Abdir, Paris, 1785, by Edme Louis Billardon de Sauvigny, was first produced the following Wednesday, 26 Jan., then reduced to three acts on 31 Jan., when JQA saw and described it (Brenner, Bibliographical List ; Journal de Paris, 26 Jan.).

5.

François Blanchard (usually called Jean Pierre), the French aeronaut, and John Jeffries, the Massachusetts-born loyalist and physician to the Adamses when they later lived in London. After an initial experimental flight together on 30 Nov., Blanchard and Jeffries made their historic crossing of the Channel on 7 Jan., landing in the Forest of Guines, near Calais (Hoefer, Nouv. biog. générale ; Mary Beth Norton, “America's First Aeronaut: Dr. John Jeffries,” History Today, 18:722–729 [Oct. 1968]; AA to Mary Smith Cranch, 25–27 Feb. 1787, MWA).
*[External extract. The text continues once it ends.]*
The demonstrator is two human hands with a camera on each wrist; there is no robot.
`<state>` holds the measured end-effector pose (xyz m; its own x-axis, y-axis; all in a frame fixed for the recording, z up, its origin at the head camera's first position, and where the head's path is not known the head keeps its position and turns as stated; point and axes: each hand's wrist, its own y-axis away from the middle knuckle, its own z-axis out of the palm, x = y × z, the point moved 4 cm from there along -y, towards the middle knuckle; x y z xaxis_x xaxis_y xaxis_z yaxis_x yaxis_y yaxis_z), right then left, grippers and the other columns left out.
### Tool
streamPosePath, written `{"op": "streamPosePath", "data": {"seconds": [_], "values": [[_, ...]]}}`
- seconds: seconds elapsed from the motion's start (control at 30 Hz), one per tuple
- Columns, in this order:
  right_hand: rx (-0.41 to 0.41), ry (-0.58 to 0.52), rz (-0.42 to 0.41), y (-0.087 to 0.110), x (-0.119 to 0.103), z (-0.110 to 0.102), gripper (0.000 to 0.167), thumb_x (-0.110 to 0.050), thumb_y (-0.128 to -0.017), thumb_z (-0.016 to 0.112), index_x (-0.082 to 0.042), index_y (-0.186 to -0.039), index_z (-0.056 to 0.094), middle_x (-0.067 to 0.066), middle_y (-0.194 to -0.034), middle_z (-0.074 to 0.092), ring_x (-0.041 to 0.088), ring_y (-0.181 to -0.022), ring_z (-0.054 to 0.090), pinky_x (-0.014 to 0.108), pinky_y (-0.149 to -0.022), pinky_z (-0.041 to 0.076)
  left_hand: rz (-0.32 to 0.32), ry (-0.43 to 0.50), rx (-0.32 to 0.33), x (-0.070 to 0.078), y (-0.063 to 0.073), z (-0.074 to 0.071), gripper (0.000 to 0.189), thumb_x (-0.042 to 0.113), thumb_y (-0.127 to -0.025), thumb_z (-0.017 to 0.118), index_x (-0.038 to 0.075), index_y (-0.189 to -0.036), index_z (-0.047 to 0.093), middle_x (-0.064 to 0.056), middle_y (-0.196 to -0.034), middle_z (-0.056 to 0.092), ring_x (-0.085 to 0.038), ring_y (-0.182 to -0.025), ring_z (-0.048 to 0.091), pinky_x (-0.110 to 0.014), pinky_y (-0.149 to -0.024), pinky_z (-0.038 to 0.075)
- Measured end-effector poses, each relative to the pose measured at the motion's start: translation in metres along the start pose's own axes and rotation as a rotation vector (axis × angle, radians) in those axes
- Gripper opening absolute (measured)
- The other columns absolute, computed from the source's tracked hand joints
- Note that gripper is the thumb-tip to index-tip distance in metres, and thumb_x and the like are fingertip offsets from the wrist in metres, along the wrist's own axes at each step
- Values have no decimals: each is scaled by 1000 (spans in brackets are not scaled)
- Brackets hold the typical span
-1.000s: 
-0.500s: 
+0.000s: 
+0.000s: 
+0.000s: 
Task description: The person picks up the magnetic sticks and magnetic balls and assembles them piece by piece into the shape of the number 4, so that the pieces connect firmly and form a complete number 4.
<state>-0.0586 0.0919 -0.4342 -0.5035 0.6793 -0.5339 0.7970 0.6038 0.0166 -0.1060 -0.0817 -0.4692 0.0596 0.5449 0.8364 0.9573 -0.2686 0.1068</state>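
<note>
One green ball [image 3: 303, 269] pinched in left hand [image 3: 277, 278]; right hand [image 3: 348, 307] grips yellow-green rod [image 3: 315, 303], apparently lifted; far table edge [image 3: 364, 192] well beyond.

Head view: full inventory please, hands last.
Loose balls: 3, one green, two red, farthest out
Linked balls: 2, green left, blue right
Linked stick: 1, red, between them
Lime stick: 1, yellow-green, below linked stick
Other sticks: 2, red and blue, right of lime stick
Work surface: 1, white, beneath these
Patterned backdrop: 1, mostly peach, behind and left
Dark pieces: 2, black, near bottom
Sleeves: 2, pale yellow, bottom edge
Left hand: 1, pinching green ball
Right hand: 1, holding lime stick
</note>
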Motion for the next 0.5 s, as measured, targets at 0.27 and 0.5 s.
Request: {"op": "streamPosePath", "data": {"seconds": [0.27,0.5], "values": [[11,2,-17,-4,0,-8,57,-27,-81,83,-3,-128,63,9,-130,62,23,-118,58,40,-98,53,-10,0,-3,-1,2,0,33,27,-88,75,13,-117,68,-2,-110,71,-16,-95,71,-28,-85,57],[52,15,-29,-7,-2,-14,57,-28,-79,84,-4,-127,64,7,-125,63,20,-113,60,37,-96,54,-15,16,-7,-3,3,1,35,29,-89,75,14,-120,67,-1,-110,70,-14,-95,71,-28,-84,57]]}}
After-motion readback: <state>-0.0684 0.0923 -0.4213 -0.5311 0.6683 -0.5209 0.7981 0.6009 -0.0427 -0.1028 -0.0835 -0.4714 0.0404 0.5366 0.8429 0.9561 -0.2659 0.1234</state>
25th. JQA 25th. Adams, John Quincy
25th.

Mr. Jefferson, and Mr. Short.1 The Marquis de la Fayette is not arrived. Mrs. Barclay.

1.

William Short, private secretary to Jefferson in Paris from 1785 to 1789 (George Green Shackelford, “William Short, Diplomat in Revolutionary France,” Amer. Philos. Soc., Procs. , 102:596–612 [Dec. 1958]).

26th. JQA 26th. Adams, John Quincy
26th.

Mr. A: Paris. A Gentleman brought a Letter from Mr. Jay, which came by the Marquis de la Fayette:1 who will arrive this evening at Versailles.

1.

John Jay to JA, 13 Dec. 1784 (Adams Papers).

27th. JQA 27th. Adams, John Quincy
27th.

Company to dine Mr. d'Asp,1 and another Swedish gentleman. Mr. Setaro a Portuguese gentleman in the Evening. Mr. Williams2 spent the evening with us. Coll. Humphreys presented to Mr. A: a copy of his Poem address'd to the Armies of the United States.3 It appears very well written. The versification is in general noble, and easy. It is a recapitulation of some of the principal events that happened during the course of the late Revolution, and contains predictions concerning the future grandeur of the United States. May they be verified!4

1.

Per Olof von Asp, secretary of the Swedish embassy at Paris ( Svenskt Biografiskt Lexikon; entry for 18 April, below).

2.

Jonathan Williams Jr., who joined his great-uncle Benjamin Franklin in France in 1776 and served as U.S. commercial agent at Nantes ( DAB ).

3.

“A Poem, Addressed to the Armies of the United States of America,” New Haven, 1780, repr. Paris and London, 1785 218(Dexter, Yale Graduates , 3:417–418). JA's presentation copy, presumably of the Paris edition (see AA2, Jour. and Corr. , 1:45), has not been found.

4.

A red exclamation mark here was probably added after 1 Feb., when JQA began to record dates in red ink.